#### [Problem]
First find the line with "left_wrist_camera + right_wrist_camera" in the entries below, then set down exactly every line through the line with "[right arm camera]", that line included.

*** Material for this exercise Section Begins ***

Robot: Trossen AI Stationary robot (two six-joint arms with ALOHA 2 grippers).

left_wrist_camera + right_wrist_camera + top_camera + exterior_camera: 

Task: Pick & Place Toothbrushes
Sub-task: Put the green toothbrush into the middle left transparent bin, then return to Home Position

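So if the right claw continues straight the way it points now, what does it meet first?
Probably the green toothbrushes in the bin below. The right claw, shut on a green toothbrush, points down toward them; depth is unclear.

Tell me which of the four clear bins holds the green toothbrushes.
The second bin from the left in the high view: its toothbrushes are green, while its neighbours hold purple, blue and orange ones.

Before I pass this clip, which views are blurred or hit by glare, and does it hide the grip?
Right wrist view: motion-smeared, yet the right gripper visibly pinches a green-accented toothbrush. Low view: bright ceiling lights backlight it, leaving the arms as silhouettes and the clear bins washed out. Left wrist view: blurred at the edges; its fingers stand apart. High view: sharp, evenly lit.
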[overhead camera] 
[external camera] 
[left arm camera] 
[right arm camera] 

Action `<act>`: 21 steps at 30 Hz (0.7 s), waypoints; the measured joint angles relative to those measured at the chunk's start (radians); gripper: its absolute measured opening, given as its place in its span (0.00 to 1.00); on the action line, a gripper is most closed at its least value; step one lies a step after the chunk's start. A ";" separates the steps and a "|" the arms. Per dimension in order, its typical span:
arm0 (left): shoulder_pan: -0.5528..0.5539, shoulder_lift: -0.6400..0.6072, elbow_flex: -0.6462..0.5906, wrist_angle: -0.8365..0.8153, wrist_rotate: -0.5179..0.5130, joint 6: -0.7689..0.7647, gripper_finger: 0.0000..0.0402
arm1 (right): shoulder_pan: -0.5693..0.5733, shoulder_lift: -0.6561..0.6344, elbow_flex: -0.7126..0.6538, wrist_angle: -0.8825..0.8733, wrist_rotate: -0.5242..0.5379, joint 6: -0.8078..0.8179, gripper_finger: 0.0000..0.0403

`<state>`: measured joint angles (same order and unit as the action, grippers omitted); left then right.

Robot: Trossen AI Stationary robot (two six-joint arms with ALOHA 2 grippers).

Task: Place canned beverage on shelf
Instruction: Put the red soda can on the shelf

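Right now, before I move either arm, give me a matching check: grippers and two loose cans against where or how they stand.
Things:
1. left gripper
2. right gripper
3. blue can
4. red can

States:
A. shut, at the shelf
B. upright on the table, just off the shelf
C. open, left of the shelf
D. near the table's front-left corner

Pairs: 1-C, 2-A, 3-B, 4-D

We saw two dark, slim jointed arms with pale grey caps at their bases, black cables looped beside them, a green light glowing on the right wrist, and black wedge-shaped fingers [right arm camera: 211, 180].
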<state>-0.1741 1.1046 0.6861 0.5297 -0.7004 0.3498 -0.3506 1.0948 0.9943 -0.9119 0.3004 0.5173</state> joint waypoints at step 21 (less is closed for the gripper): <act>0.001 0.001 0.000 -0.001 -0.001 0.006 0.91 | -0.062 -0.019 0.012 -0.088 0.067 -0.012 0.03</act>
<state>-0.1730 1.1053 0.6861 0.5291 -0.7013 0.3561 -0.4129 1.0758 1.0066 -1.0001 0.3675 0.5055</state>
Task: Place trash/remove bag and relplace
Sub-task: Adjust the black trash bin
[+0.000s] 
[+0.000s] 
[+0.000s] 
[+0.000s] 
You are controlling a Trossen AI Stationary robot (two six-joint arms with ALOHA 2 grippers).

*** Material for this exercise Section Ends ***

#### [Solution to this exercise]
left_wrist_camera + right_wrist_camera + top_camera + exterior_camera: 

Task: Pick & Place Toothbrushes
Sub-task: Put the green toothbrush into the middle left transparent bin, then return to Home Position

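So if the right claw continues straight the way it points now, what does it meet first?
Probably the green toothbrushes in the bin below. The right claw, shut on a green toothbrush, points down toward them; depth is unclear.

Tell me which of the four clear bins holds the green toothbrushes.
The second bin from the left in the high view: its toothbrushes are green, while its neighbours hold purple, blue and orange ones.

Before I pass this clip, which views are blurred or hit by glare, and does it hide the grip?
Right wrist view: motion-smeared, yet the right gripper visibly pinches a green-accented toothbrush. Low view: bright ceiling lights backlight it, leaving the arms as silhouettes and the clear bins washed out. Left wrist view: blurred at the edges; its fingers stand apart. High view: sharp, evenly lit.
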[overhead camera] 
[external camera] 
[left arm camera] 
[right arm camera] 

This completes the output for the exercise.